I think what you really mean to ask is, "How do we prevent people from asking questions whose answers will be quickly made obsolete?"
The answer to this question is, don't even try. Instead, embrace this class of question on the condition that it will be treated in a way that is compatible with one of the most important principles behind the Stack Exchange format--specifically, the notion that a "good" answer is one that provides value to future visitors of the site.
Before I suggest a simple yet somewhat radical solution, let me present one likely future for this site: a year after launch, nobody will care what the best unlocked Verizon LTE smartphone was today. After 2 years, people will start to become annoyed at the site because it's a cluttered mess. Even before that happens, people will start to systematically duplicate every question whose answers have been rendered obsolete, for the guaranteed rep boosts. Allowing dozens or hundreds of practically duplicate sets questions over time, most of which have obsolete answers, will only serve to clutter up the site and bury any current information, making the "related" sidebars and simple searches on the site practically useless. If we follow one of the other suggested solutions for this problem, it will be impossible to find certain types of current hardware recommendations without specifying an appropriate date tag. After 5 years, the site will be about just as worthless for finding current hardware recommendations as the forums of yesteryear. The problem is not with the questions, and not with the answers; but rather, the fact that (a) many answers effectively have expiration dates after which they will have no value to future visitors, and (b) the failure to deal with this fact appropriately.
I mentioned earlier that I have a simple but somewhat radical solution. Brace yourself, because here's the radical part: Any answer with a known or unknown expiration date has no value future visitors after that date, and should be deleted once it is rendered obsolete.
"But wait!!!!!" you say, "If you delete all those answers, that's going to wreak havoc on everyone's reps on this site!" And that brings me to the simple part: don't give them the rep in the first place...nothing gained, so nothing to lose.

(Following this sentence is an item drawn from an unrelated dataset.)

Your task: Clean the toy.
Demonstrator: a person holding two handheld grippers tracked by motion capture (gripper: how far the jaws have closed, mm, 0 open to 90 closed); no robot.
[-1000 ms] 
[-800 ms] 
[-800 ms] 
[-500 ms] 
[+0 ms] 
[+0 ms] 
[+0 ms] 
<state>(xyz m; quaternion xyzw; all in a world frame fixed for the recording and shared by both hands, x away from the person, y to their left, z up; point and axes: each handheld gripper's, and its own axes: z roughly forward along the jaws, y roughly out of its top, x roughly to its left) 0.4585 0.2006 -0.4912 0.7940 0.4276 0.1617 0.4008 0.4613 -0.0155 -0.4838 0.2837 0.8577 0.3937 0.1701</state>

That said, if nobody is a fan of converting to a CW immediately, no problem. Just wait until after the first review to convert to a CW, or don't convert it. Rep for any "worthwhile" post (score of 3 or greater and visible for at least 60 days) is preserved even after deletion, including rep gained from a question or its answers prior to that question's conversion to a community wiki.
So the 2-part solution is this: for any question whose answers are guaranteed to be ephemeral, require that the question be made a community wiki. Cull obsolete answers periodically.
The process would go more or less as follows:
- Mod sees an otherwise acceptable question, but realizes its answers will be obsolete within a short period of time (e.g., 6-12 months).
- Mod tags the question with the year and month at which it should be next reviewed (e.g., review-2015-12 for "review again in December 2015") and optionally converts the question to a community wiki.
- Each month, mods and high-rep users review the questions that were tagged with that month.
- If there is a new answer which now makes an older answer obsolete, the old answer is deleted.
- The old "next review" tag is deleted and a new one is added for some point in the future.
Because the question is a community wiki, all answers are automatically community wikis. Again, after the question is converted, no rep is gained for an upvoted answer, and no rep is lost when the obsolete answers are deleted.
(Note: see meta for clarification on what happens to rep if an answer was posted and upvoted before the question--and consequently answer--was converted to a community wiki.)